Rpmalloc Versions Save

Public domain cross platform lock free thread caching 16-byte aligned memory allocator implemented in C

1.4.5

1 month ago

Fix for issue where span cache was not properly freed on heap free all

Add rpmalloc_get_heap_for_ptr function to get heap for a given allocation

Fixed medium size block limit and alignment handling when span size is reconfigured

Fixed SIGILL on macOS rosetta mode (x86_64)

Update compatibility with newer clang versions and use intrinsics for memcpy

1.4.4

1 year ago

Fixed an issue where an external thread concurrently freeing a block to the deferred list of a heap at the same time as owner thread freeing the last used block could cause a race condition ending in span being freed multiple time.

Added fallback path when huge page allocation fails to allocate and promote new pages as a transparent huge page

Added option to name pages on Linux and Android.

Compilation compatibility updates for MSYS2, FreeBSD, MacOS/clang and tinycc.

1.4.3

2 years ago

Fixed an issue where certain combinations of memory page size and span map counts could cause a deadlock in the mapping of new memory pages.
Tweaked cache levels and avoid setting spans as reserved in a heap when the heap already has spans in the thread cache to improve cache usage.
Prefer flags to more actively evict physical pages in madvise calls when partially unmapping span ranges on POSIX systems.

1.4.2

3 years ago

Fixed an issue where calling _exit might hang the main thread cleanup in rpmalloc if another worker thread was terminated while holding exclusive access to the global cache.
Improved caches to prioritize main spans in a chunk to avoid leaving main spans mapped due to remaining subspans in caches.
Improve cache reuse by allowing large blocks to use caches from slightly larger cache classes.
Fixed an issue where thread heap statistics would go out of sync when a free span was deferred to another thread heap
API breaking change - added flag to rpmalloc_thread_finalize to avoid releasing thread caches.

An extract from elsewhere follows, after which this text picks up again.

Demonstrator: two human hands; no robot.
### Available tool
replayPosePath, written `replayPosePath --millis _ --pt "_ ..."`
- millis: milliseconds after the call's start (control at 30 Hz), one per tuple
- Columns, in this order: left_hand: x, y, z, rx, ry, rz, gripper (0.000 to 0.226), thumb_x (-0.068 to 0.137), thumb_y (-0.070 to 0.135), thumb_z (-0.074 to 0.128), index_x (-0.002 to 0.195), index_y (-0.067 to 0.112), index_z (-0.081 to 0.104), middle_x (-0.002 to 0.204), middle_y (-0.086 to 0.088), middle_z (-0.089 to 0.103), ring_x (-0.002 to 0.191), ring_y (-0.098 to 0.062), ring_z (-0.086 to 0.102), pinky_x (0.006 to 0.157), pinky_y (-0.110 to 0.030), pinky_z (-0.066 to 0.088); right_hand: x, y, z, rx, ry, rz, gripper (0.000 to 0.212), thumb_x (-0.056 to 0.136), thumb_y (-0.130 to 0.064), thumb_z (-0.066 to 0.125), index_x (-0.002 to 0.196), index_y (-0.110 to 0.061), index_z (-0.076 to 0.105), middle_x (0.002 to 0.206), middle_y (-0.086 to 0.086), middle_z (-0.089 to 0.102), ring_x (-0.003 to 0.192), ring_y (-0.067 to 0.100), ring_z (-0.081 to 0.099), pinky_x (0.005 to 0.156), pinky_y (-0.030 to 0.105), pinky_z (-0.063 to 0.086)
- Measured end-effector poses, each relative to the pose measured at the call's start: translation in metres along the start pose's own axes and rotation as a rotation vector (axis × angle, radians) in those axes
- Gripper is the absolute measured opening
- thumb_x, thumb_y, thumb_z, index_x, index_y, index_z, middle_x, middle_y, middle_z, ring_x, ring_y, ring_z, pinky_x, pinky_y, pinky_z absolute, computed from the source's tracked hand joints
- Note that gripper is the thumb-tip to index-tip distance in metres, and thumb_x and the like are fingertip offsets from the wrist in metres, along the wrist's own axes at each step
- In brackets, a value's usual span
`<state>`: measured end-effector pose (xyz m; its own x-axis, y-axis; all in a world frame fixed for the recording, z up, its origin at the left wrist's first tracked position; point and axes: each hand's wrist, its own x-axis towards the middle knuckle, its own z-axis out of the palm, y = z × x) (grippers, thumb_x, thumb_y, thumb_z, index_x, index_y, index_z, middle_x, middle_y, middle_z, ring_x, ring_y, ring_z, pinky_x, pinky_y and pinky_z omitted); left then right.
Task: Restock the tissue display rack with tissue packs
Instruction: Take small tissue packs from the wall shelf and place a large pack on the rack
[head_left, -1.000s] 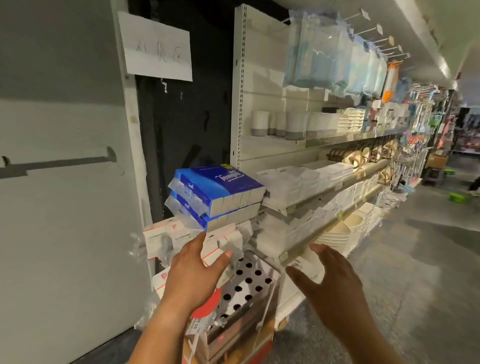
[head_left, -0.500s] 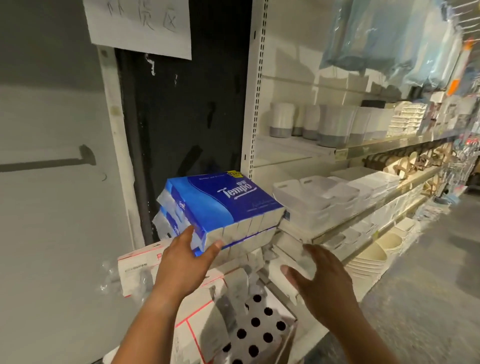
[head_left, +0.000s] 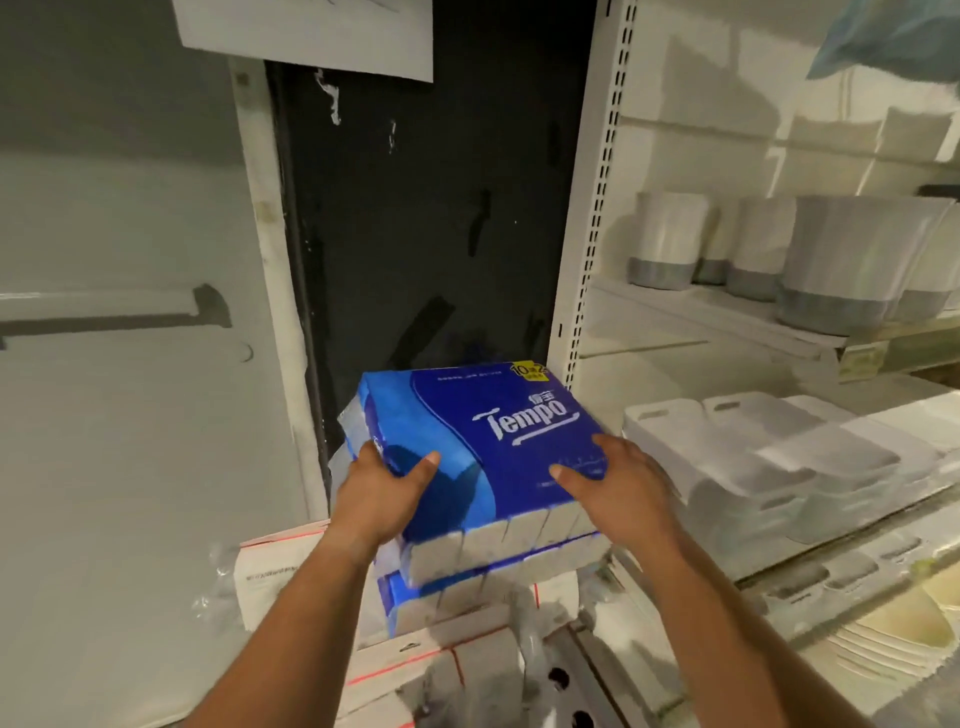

Pass nonzero value to retain old behaviour of releasing thread caches to global cache.
Add option to config to set a custom error callback for assert failures (if ENABLE_ASSERT)
Minor code changes to improve codegen

1.4.1

3 years ago

Dual license as both released to public domain or under MIT license
Allow up to 4GiB memory page sizes
Fix an issue where large page sizes in conjunction with many threads waste a lot of memory (previously each heap occupied an entire memory page, now heaps can now share a memory page)
Fixed compilation issue on macOS when ENABLE_PRELOAD is set but not ENABLE_OVERRIDE
New first class heap API allowing explicit heap control and release of entire heap in a single call
Added rpaligned_calloc function for aligned and zero intialized allocations
Fixed natural alignment check in rpaligned_realloc to 16 bytes (check was 32, which is wrong)
Minor performance improvements for all code paths by simplified span handling
Minor performance improvements and for aligned allocations with alignment less or equal to 128 bytes by utilizing natural block alignments
Refactor finalization to be compatible with global scope data causing dynamic allocations and frees, like C++ objects with custom ctors/dtors
Refactor thread and global cache to be array based instead of list based for improved performance and cache size control
Added missing C++ operator overloads with ENABLE_OVERRIDE when using Microsoft C++ runtimes
Fixed issue in pvalloc override that could return less than a memory page in usable size
Added a missing null check in the non-hot allocation code paths

1.4.0

4 years ago

Improved cross thread deallocations by using per-span atomic free list to minimize thread contention and localize free list processing to actual span
Change span free list to a linked list, conditionally initialized one memory page at a time
Reduce number of conditionals in the fast path allocation and avoid touching heap structure at all in best case
Avoid realigning block in deallocation unless span marked as used by alignment > 32 bytes
Revert block granularity and natural alignment to 16 bytes to reduce memory waste
Bugfix for preserving data when reallocating a previously aligned (>32 bytes) block
Use compile time span size by default for improved performance, added build time RPMALLOC_CONFIGURABLE preprocessor directive to reenable configurability of span and page size
More detailed statistics
Disabled adaptive thread cache by default
Fixed an issue where reallocations of large blocks could read outsize of memory page boundaries
Tag mmap requests on macOS with tag 240 for identification with vmmap tool

1.3.2

4 years ago

Support for alignment equal or larger than memory page size, up to span size

Added adaptive thread cache size based on thread allocation load

Support preconfigured huge pages

Fix 32-bit MSVC Windows builds using incorrect 64-bit pointer CAS

Updated compatibility with clang toolchain and Python 3

Moved active heap counter to statistics

Moved repository to https://github.com/mjansson/rpmalloc

1.3.1

6 years ago

Support for huge pages

Bugfix to old size in aligned realloc and usable size for aligned allocs when alignment > 32

Use C11 atomics for non-Microsoft compilers

Remove remaining spin-lock like control for caches, all operations are now lock free

Allow large deallocations to cross thread heaps

1.3.0

6 years ago

Make span size configurable and all spans equal in size, removing span size classes and streamlining the thread cache.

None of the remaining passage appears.